One helpful conceptual model, Social Entrapment, for partner violence was originally developed by James Ptacek in 1999. The basic elements of the model are:

(a) the social isolation, fear, and coercion that the predominant aggressor’s coercive and controlling behaviour creates in the victim’s life

(b) the indifference of powerful institutions to the victim’s suffering

(c) the exacerbation of coercive control by the structural inequities associated with gender, class, race, and disability (Tolmie, et al 2018).

Another conceptual model is: Hegemonic Masculinity.  Hegemonic masculinity refers to the ideals and practices that denote the most prized ways of being a man in any given context. When engaging men using these tactics, some questions that might be helpful for professionals to gauge how controlling they may be are:

“How important is fairness to you?”     /    “How has winning become so important to you in your relationship?”

And yet another model is the Duluth model presented in the graph below. I’ve referred to this in an older post.

In addition, research suggests that on the shaping of attitudes and behaviours of men who use violence “solely focusing on individual factors in men’s lives (e.g., attitudes, beliefs and investment in gendered roles) does not properly account for all the ‘structural systemic, organisational, community, interpersonal and individual levels of society’ (Our Watch 2019) that privileges men. The term hegemonic masculinity coined by Raewyn Connell (2005) in her studies of masculinity, mentioned above, is used to describe the expectations and constraints that shape men to act or perform to meet these standards, which include: emotional control; primacy of work / career and success; control over women; aggression; stoic individualism; toughness; distain for homosexuality; competitiveness.
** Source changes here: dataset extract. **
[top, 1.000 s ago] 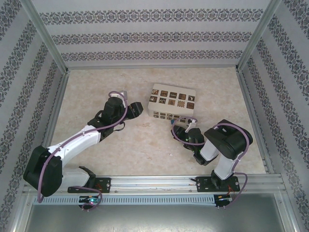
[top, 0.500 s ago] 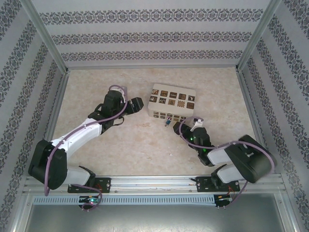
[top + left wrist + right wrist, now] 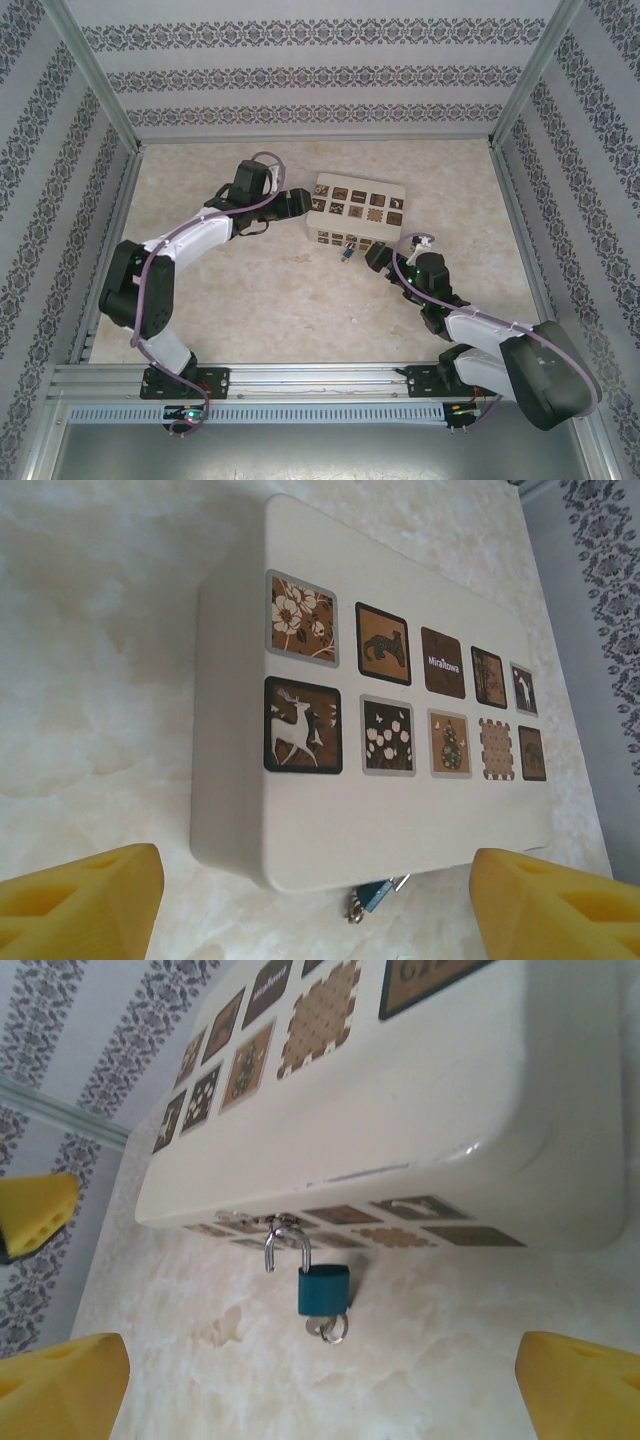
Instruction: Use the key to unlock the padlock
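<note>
**Q:** Where is the padlock (image 3: 324, 1290) relative to the right pincer (image 3: 320, 1360)?

**A:** Straight ahead of it, on the midline between its two yellow fingers (image 3: 60, 1385) and apart from both. The blue body hangs against the front of the box (image 3: 420, 1130), just above the desk (image 3: 470, 1330).

**Q:** What is the state of the right pincer?

**A:** Released. Its fingers are spread wide, one on each side of the padlock, and it grips nothing.

**Q:** How do the shackle (image 3: 285, 1245) and the key (image 3: 328, 1328) sit?

**A:** The silvery shackle hooks into the box front. One leg enters the blue body; the other ends free beside it. A small silvery piece with a ring projects from the underside of the body. As far as can be told, this is the key, on the side of the padlock nearest the pincer.

**Q:** And the left pincer (image 3: 312, 890)?

**A:** Also released, with its fingers wide apart and holding nothing. The box lid with its dark tiles (image 3: 303, 725) lies ahead of it. The padlock shows just ahead and slightly right of its midline, at the near lower edge of the box. In the top view its tips are just beside the left end of the box. Whether they touch cannot be told.
</note>
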Controlling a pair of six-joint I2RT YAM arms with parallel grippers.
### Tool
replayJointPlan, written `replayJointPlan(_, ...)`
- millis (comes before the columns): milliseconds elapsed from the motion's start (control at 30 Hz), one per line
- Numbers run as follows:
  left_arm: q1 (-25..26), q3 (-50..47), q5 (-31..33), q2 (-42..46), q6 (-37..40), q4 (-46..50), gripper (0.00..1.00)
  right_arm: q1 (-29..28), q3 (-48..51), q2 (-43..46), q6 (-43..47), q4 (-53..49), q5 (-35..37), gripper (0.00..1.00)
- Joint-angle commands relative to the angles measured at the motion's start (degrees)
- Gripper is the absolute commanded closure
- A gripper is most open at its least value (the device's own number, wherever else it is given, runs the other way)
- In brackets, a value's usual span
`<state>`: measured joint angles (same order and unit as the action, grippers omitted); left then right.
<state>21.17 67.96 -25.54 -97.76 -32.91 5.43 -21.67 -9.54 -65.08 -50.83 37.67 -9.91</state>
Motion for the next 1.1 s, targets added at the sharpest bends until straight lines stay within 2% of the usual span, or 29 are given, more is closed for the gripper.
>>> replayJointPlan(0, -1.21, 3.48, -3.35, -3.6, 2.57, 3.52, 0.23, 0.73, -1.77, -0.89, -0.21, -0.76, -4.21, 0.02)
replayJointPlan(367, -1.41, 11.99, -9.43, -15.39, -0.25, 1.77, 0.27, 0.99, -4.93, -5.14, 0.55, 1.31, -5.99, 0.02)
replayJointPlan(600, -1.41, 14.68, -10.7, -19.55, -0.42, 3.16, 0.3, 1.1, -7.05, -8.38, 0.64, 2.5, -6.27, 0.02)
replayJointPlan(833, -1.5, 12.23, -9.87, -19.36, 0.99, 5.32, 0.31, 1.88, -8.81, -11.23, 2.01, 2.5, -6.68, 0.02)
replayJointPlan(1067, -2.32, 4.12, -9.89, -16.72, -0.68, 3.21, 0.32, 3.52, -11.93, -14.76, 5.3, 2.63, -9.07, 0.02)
All these markers of masculinity are unreasonable and restrictive and they suit only very few males; however, they “are often reflected and reinforced socially, structurally, and institutionally as the expected construct of maleness. Most men fall short on scales of measurement and comparisons and must negotiate the shame of not meeting these impossible expectations, particularly if the failure is public and known/seen by their valued group….” (Our Watch, 2019).Men differ in how invested they are in belonging to and taking advantage of, the dominant masculine model and the degree which they are willing to forgo benefits such as intimacy, closeness, nurturing, connection, and emotional capacity, for example, which are all fall outside the Man ‘box’ of acceptable masculine emotions. In many contexts to be outside the man box might be a dangerous place emotionally, psychologically even physically, as the dominant (alpha) males and culture reinforce the expectations of the group. Researcher Brene Brown (2017) who emphasizes the strong relationship between shame and violence, suggests that there’s a message that runs through many men’s lives of ‘do not be perceived as weak’,

As I end this part and post today, I’d like to add that, as emphasized in the course, understanding the origins of coercive behaviour and aggression does not excuse the behaviours. Many men have been subjected to the same constraining or limiting beliefs about masculinity and have found ways to negotiate hegemonic masculinity, to heal, confront their traumas, take responsibility and to let go of the privileges that hegemonic masculinity provides. Talking about these issues and disseminating information can awaken us collectively to better ways of relating, and also, exert pressure for structural changes to take place.